In this example, the lm function in R finds a very small correlation between two columns that ought to be systematically uncorrelated. (also, this only happens when asked to predict one way, but not the other). Is it a rounding error? This becomes a big issue when trying to use lm.cluster, which turns this rounding error into a nearly significant effect.
## why does this happen? ##
library(miceadds)
id = c(1, 1, 1, 1, 2, 2, 2, 2)
a <- c(5, 5, 5, 5, 1, 1, 1, 1)
b <- c(-0.5, 0.5, -0.5, 0.5, -0.5, 0.5, -0.5, 0.5)

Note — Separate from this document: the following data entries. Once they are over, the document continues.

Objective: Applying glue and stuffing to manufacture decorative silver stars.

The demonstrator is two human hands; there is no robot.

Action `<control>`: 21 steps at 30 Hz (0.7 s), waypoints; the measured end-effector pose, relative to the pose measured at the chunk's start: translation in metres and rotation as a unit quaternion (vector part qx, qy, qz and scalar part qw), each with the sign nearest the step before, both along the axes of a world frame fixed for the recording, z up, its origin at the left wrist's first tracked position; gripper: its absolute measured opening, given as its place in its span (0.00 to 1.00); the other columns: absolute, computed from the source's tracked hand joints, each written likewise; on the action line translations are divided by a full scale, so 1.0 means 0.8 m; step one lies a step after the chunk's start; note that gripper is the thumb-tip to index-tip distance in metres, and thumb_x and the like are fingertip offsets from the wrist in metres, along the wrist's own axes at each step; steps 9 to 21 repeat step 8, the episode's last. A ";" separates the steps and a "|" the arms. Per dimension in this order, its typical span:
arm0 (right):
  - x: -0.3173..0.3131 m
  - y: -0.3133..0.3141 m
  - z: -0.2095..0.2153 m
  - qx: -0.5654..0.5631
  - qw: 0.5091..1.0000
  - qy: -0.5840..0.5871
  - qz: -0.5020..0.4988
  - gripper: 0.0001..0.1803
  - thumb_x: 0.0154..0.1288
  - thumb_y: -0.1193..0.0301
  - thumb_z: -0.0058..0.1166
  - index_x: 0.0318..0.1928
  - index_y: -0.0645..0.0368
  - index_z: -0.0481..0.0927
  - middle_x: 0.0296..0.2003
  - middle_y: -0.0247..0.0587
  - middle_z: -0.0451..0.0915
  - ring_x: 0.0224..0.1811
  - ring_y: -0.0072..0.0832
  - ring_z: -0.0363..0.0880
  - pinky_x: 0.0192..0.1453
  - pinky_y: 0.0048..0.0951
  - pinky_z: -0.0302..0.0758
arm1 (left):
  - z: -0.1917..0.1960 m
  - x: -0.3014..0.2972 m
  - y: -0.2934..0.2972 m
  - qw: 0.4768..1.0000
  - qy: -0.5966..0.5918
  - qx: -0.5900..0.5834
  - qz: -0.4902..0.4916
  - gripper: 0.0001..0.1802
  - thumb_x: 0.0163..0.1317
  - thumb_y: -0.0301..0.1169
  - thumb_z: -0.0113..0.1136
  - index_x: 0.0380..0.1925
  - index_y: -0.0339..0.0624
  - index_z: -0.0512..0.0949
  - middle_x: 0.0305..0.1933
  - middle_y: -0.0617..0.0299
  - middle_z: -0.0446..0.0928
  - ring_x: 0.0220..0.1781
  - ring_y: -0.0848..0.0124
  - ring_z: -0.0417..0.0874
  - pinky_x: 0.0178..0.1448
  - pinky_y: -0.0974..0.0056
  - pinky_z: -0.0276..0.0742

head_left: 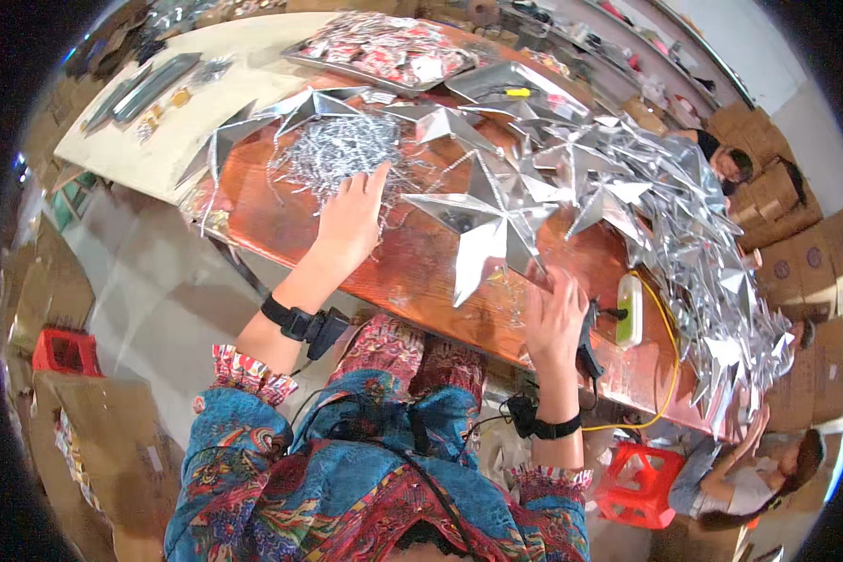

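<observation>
My left hand [351, 220] reaches into the near edge of a loose heap of silver cords [332, 150]. Its fingers are bent down among the strands, and some cord shows beside the palm. My right hand [554, 314] is closed on one point of a shiny silver star [501, 215], near the table's front edge. That star has folded, raised points and lies tilted, with a cord running from its upper part. Around the cords and to the right lie more silver stars [295, 110], several with cords attached.
The reddish-brown wooden table [412, 281] holds a large pile of silver stars [712, 253] along its right side. Behind are a tray of red-and-white packets [384, 47] and a metal tray [496, 84]. A white device [629, 314] lies beside a yellow cable [672, 375]. Two other people sit at right.
</observation>
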State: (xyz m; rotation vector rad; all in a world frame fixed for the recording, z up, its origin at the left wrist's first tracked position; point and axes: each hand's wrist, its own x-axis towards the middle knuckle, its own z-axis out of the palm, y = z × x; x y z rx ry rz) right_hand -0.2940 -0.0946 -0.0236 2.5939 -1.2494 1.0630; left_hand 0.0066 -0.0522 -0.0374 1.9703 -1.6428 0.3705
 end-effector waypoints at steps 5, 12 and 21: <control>-0.002 0.002 0.000 -0.005 1.000 0.003 0.010 0.19 0.58 0.69 0.50 0.49 0.62 0.67 0.41 0.50 0.73 0.47 0.45 0.70 0.58 0.43 0.59 | -0.013 0.039 0.035 1.000 0.026 0.000 0.014 0.29 0.52 0.24 0.54 0.57 0.45 0.62 0.44 0.51 0.70 0.48 0.53 0.72 0.43 0.55 0.73; 0.002 0.001 0.000 -0.005 1.000 0.008 0.004 0.20 0.58 0.68 0.50 0.50 0.62 0.67 0.42 0.50 0.73 0.47 0.44 0.70 0.57 0.44 0.59 | -0.014 0.063 0.041 0.990 0.127 0.058 0.015 0.29 0.51 0.26 0.57 0.56 0.48 0.63 0.46 0.50 0.70 0.49 0.53 0.72 0.46 0.55 0.71; 0.002 0.001 0.000 -0.005 1.000 0.008 0.004 0.20 0.58 0.68 0.50 0.50 0.62 0.67 0.42 0.50 0.73 0.47 0.44 0.70 0.57 0.44 0.59 | -0.014 0.063 0.041 0.990 0.127 0.058 0.015 0.29 0.51 0.26 0.57 0.56 0.48 0.63 0.46 0.50 0.70 0.49 0.53 0.72 0.46 0.55 0.71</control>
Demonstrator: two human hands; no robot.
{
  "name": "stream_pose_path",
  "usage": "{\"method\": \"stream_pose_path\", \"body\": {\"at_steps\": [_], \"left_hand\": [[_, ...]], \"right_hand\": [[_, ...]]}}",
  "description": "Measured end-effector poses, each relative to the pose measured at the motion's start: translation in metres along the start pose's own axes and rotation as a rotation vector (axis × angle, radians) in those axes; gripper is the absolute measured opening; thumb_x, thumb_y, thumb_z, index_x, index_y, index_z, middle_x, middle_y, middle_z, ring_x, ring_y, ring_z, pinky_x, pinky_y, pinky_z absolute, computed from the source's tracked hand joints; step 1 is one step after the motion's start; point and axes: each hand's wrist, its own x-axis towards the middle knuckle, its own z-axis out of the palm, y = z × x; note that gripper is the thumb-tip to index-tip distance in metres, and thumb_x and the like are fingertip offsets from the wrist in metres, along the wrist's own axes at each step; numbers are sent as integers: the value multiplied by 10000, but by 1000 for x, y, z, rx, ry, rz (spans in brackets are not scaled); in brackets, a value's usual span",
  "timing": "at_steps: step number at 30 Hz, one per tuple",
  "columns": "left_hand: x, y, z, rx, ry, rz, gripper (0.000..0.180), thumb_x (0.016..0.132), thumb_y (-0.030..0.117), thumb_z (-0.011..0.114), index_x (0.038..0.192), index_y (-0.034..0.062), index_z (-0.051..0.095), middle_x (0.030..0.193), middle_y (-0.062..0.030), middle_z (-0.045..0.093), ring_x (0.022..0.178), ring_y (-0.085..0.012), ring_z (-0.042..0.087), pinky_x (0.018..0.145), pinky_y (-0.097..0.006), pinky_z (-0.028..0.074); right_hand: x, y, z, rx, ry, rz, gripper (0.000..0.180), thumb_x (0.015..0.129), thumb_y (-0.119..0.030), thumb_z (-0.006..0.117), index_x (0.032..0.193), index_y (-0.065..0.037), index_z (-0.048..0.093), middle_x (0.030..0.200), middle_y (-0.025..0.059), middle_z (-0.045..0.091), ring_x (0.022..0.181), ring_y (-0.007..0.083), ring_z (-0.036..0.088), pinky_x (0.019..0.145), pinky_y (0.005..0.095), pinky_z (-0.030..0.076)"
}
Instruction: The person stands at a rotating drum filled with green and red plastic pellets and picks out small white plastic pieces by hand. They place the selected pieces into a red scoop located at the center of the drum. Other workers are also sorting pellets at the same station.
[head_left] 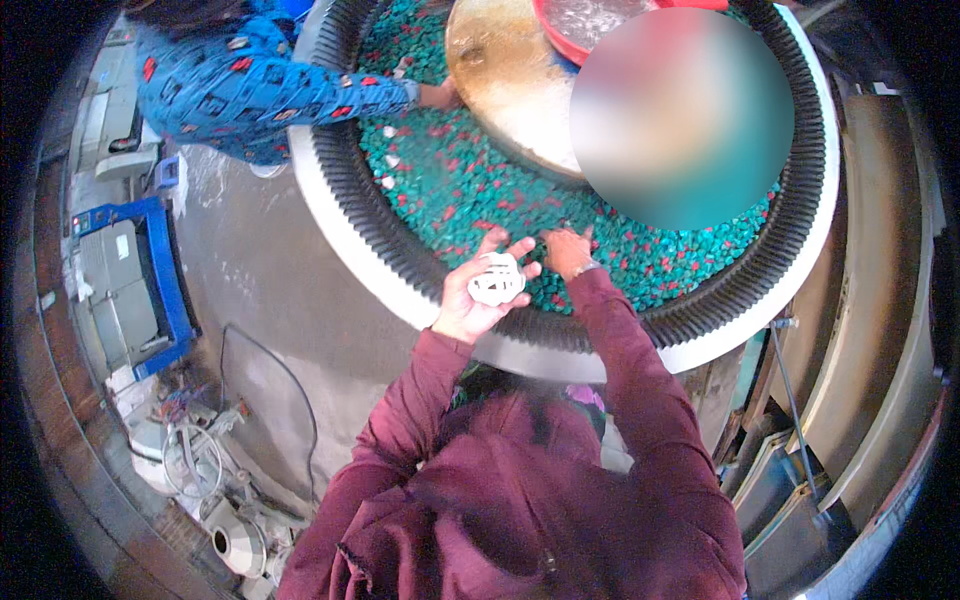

df <- data.frame(id, a, b)
df
reg <- lm(data = df, b ~ a)
## no correlation
summary(reg)
# Call:
# lm(formula = b ~ a, data = df)
# Residuals:
# Min 1Q Median 3Q Max
# -0.5 -0.5 0.0 0.5 0.5
# Coefficients:
# Estimate Std. Error t value Pr(>|t|)
# (Intercept) -7.494e-17 3.680e-01 0 1
# a 2.475e-17 1.021e-01 0 1
# Residual standard error: 0.5774 on 6 degrees of freedom
# Multiple R-squared: 2.696e-32, Adjusted R-squared: -0.1667
# F-statistic: 1.618e-31 on 1 and 6 DF, p-value: 1
reg <- lm(data = df, a ~ b)
## miniscule correlation
summary(reg)
# Call:
# lm(formula = a ~ b, data = df)
# Residuals:
# Min 1Q Median 3Q Max
# -2 -2 0 2 2
# Coefficients:
# Estimate Std. Error t value Pr(>|t|)
# (Intercept) 3.000e+00 8.165e-01 3.674 0.0104 *
# b 2.183e-16 1.633e+00 0.000 1.0000
# ---
# Signif. codes: 0 ‘***’ 0.001 ‘**’ 0.01 ‘*’ 0.05 ‘.’ 0.1 ‘ ’ 1
# Residual standard error: 2.309 on 6 degrees of freedom
# Multiple R-squared: 9.861e-32, Adjusted R-squared: -0.1667
# F-statistic: 5.916e-31 on 1 and 6 DF, p-value: 1
cluster_reg <- lm.cluster(data = df, a ~ b, cluster = "id")
summary(cluster_reg) ## nearly significant effect?!
The coefficient in all 3 regressions ought to be exactly 0, but for me the second and clustered regressions yield coefficients of 6.28e-16. Is this error unique to me? What could cause this, and how can I analyze data with this structure in a way that avoids this issue?